Western Wetland Flora
Field Office Guide to Plant Species
Aster chilensis Nees
- Family: Composite (Compositae)
- Flowering: June-October
- Field Marks: There are many violet, blue, or white flower heads 1/2-1 inch across, borne in leafy panicles. The bracts that subtend each flower head are ciliate and have a green tip.
- Habitat: Moist or dry fields, along streams.
- Habit: Perennial herb with a thickened rootstock.
- Stems: Upright, branched, up to 3 feet tall, usually hairy.

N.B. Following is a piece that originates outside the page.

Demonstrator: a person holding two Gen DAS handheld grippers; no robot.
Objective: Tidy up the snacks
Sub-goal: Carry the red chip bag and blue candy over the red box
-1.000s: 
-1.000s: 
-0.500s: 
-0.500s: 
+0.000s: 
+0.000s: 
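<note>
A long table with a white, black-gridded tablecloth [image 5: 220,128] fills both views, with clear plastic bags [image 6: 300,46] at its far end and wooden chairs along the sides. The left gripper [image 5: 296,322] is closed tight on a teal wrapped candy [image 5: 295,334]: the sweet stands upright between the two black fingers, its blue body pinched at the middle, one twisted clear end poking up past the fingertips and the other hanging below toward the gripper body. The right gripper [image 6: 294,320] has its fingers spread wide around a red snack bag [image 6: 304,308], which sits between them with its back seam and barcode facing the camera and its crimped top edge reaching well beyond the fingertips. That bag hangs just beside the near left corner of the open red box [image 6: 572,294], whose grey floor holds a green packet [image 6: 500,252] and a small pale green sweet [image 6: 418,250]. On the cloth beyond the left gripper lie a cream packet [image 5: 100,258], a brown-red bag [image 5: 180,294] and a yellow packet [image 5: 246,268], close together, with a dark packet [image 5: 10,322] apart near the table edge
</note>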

- Leaves: Lowest leaves obovate to oblanceolate, up to 5 inches long, up to 1 1/2 inches wide, pointed at the tip, tapering to a sessile or clasping base or to a winged stalk, rough on the upper surface and edges, toothed or untoothed; middle leav lanceolate, up to 3 1/2 inches long, up to 1 inch wide, sessile, rough to the touch, with or without teeth.
- Flowers: Many borne in heads 1/2-1 inch across, the heads borne in leafy panicles; each head subtended by bracts 1/4-1/3 inch long, narrowly oblong, whitish with a green tip, ciliate.
- Sepals: 0.
- Petals: 5, some of them united to form 20-35 violet, blue, or white rays up to 1/2 inch long, others united to form yellow tubular flowers that form a central disk.
- Stamens: 5.
- Pistils: Ovary inferior, hairy.
- Fruits: Achenes oblanceoloid, hairy, with soft white bristles at the tip.
- Notes: The achenes are eaten by birds.